YOUR TASK: Retype the data exactly. Spelling and punctuation stay as they are.

SOURCE DATA:
☆ ☆ ☆ ☆

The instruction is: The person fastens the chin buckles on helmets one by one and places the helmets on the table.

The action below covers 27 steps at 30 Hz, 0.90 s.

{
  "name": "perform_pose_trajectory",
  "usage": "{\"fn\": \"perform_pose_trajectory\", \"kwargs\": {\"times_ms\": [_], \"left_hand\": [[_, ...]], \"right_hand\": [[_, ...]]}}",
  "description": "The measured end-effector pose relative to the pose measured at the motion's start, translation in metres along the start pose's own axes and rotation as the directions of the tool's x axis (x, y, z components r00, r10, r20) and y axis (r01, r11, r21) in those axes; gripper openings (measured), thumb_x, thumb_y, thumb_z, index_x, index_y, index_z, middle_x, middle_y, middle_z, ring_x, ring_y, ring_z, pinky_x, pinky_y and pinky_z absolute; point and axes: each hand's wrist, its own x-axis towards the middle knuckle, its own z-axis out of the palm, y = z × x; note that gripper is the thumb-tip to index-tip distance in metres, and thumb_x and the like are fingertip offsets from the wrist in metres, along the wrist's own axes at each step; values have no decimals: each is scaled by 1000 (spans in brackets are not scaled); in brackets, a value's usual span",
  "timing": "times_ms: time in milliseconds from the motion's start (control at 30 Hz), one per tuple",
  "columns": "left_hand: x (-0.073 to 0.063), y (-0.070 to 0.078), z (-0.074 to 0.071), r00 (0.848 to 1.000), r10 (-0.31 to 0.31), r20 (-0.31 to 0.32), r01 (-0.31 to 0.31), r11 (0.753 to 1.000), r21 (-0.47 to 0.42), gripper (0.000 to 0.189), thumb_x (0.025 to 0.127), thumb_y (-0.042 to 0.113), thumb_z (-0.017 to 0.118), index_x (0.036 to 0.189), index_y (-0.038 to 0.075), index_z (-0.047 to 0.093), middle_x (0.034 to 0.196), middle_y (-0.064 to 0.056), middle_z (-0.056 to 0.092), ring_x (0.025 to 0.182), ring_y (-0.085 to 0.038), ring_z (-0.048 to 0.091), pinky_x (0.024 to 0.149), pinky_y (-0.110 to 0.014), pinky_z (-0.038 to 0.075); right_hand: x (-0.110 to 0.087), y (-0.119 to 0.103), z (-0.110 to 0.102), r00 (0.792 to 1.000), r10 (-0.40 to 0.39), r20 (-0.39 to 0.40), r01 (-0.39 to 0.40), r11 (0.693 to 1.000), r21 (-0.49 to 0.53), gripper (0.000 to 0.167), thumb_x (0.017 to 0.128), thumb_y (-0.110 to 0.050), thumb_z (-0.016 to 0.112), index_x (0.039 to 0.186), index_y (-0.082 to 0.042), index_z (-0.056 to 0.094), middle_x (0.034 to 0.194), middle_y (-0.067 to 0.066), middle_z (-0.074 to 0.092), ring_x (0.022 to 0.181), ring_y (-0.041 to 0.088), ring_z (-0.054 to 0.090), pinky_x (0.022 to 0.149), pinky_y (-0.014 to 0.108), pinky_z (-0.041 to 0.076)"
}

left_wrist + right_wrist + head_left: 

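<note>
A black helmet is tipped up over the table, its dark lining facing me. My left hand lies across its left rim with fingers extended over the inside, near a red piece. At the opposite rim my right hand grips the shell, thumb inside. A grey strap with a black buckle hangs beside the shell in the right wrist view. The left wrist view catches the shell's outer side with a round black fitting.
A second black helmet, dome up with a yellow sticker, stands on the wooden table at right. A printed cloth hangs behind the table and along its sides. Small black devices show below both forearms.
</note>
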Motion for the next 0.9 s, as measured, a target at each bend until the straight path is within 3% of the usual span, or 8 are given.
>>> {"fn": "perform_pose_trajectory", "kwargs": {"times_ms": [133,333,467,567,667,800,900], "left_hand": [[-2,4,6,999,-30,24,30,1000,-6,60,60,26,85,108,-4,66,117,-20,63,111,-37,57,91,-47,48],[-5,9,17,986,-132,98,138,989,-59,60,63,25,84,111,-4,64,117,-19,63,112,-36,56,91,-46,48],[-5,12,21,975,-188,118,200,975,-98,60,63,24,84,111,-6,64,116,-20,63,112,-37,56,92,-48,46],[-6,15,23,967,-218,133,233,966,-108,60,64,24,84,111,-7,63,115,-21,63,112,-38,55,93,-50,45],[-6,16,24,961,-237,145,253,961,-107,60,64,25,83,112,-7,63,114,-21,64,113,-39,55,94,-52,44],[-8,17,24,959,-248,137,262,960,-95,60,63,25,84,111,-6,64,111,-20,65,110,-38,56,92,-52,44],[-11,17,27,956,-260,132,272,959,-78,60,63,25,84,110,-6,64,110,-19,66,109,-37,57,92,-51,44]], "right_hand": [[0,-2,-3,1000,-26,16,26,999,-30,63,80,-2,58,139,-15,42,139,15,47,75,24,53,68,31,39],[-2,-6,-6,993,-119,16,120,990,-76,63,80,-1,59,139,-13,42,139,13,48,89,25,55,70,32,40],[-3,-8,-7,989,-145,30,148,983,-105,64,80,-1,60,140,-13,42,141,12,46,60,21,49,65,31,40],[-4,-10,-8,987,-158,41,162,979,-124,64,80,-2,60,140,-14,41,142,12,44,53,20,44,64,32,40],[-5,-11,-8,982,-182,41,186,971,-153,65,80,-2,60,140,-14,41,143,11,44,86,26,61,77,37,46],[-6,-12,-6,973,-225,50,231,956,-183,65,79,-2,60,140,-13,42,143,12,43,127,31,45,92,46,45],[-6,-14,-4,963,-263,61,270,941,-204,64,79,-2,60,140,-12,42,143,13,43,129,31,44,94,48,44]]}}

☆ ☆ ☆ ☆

SOLVED PROBLEM:
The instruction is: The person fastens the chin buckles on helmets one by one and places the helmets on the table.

The action below covers 27 steps at 30 Hz, 0.90 s.

{
  "name": "perform_pose_trajectory",
  "usage": "{\"fn\": \"perform_pose_trajectory\", \"kwargs\": {\"times_ms\": [_], \"left_hand\": [[_, ...]], \"right_hand\": [[_, ...]]}}",
  "description": "The measured end-effector pose relative to the pose measured at the motion's start, translation in metres along the start pose's own axes and rotation as the directions of the tool's x axis (x, y, z components r00, r10, r20) and y axis (r01, r11, r21) in those axes; gripper openings (measured), thumb_x, thumb_y, thumb_z, index_x, index_y, index_z, middle_x, middle_y, middle_z, ring_x, ring_y, ring_z, pinky_x, pinky_y and pinky_z absolute; point and axes: each hand's wrist, its own x-axis towards the middle knuckle, its own z-axis out of the palm, y = z × x; note that gripper is the thumb-tip to index-tip distance in metres, and thumb_x and the like are fingertip offsets from the wrist in metres, along the wrist's own axes at each step; values have no decimals: each is scaled by 1000 (spans in brackets are not scaled); in brackets, a value's usual span",
  "timing": "times_ms: time in milliseconds from the motion's start (control at 30 Hz), one per tuple",
  "columns": "left_hand: x (-0.073 to 0.063), y (-0.070 to 0.078), z (-0.074 to 0.071), r00 (0.848 to 1.000), r10 (-0.31 to 0.31), r20 (-0.31 to 0.32), r01 (-0.31 to 0.31), r11 (0.753 to 1.000), r21 (-0.47 to 0.42), gripper (0.000 to 0.189), thumb_x (0.025 to 0.127), thumb_y (-0.042 to 0.113), thumb_z (-0.017 to 0.118), index_x (0.036 to 0.189), index_y (-0.038 to 0.075), index_z (-0.047 to 0.093), middle_x (0.034 to 0.196), middle_y (-0.064 to 0.056), middle_z (-0.056 to 0.092), ring_x (0.025 to 0.182), ring_y (-0.085 to 0.038), ring_z (-0.048 to 0.091), pinky_x (0.024 to 0.149), pinky_y (-0.110 to 0.014), pinky_z (-0.038 to 0.075); right_hand: x (-0.110 to 0.087), y (-0.119 to 0.103), z (-0.110 to 0.102), r00 (0.792 to 1.000), r10 (-0.40 to 0.39), r20 (-0.39 to 0.40), r01 (-0.39 to 0.40), r11 (0.693 to 1.000), r21 (-0.49 to 0.53), gripper (0.000 to 0.167), thumb_x (0.017 to 0.128), thumb_y (-0.110 to 0.050), thumb_z (-0.016 to 0.112), index_x (0.039 to 0.186), index_y (-0.082 to 0.042), index_z (-0.056 to 0.094), middle_x (0.034 to 0.194), middle_y (-0.067 to 0.066), middle_z (-0.074 to 0.092), ring_x (0.022 to 0.181), ring_y (-0.041 to 0.088), ring_z (-0.054 to 0.090), pinky_x (0.022 to 0.149), pinky_y (-0.014 to 0.108), pinky_z (-0.041 to 0.076)"
}

left_wrist + right_wrist + head_left: 

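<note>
A black helmet is tipped up over the table, its dark lining facing me. My left hand lies across its left rim with fingers extended over the inside, near a red piece. At the opposite rim my right hand grips the shell, thumb inside. A grey strap with a black buckle hangs beside the shell in the right wrist view. The left wrist view catches the shell's outer side with a round black fitting.
A second black helmet, dome up with a yellow sticker, stands on the wooden table at right. A printed cloth hangs behind the table and along its sides. Small black devices show below both forearms.
</note>
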Motion for the next 0.9 s, as measured, a target at each bend until the straight path is within 3% of the usual span, or 8 are given.
>>> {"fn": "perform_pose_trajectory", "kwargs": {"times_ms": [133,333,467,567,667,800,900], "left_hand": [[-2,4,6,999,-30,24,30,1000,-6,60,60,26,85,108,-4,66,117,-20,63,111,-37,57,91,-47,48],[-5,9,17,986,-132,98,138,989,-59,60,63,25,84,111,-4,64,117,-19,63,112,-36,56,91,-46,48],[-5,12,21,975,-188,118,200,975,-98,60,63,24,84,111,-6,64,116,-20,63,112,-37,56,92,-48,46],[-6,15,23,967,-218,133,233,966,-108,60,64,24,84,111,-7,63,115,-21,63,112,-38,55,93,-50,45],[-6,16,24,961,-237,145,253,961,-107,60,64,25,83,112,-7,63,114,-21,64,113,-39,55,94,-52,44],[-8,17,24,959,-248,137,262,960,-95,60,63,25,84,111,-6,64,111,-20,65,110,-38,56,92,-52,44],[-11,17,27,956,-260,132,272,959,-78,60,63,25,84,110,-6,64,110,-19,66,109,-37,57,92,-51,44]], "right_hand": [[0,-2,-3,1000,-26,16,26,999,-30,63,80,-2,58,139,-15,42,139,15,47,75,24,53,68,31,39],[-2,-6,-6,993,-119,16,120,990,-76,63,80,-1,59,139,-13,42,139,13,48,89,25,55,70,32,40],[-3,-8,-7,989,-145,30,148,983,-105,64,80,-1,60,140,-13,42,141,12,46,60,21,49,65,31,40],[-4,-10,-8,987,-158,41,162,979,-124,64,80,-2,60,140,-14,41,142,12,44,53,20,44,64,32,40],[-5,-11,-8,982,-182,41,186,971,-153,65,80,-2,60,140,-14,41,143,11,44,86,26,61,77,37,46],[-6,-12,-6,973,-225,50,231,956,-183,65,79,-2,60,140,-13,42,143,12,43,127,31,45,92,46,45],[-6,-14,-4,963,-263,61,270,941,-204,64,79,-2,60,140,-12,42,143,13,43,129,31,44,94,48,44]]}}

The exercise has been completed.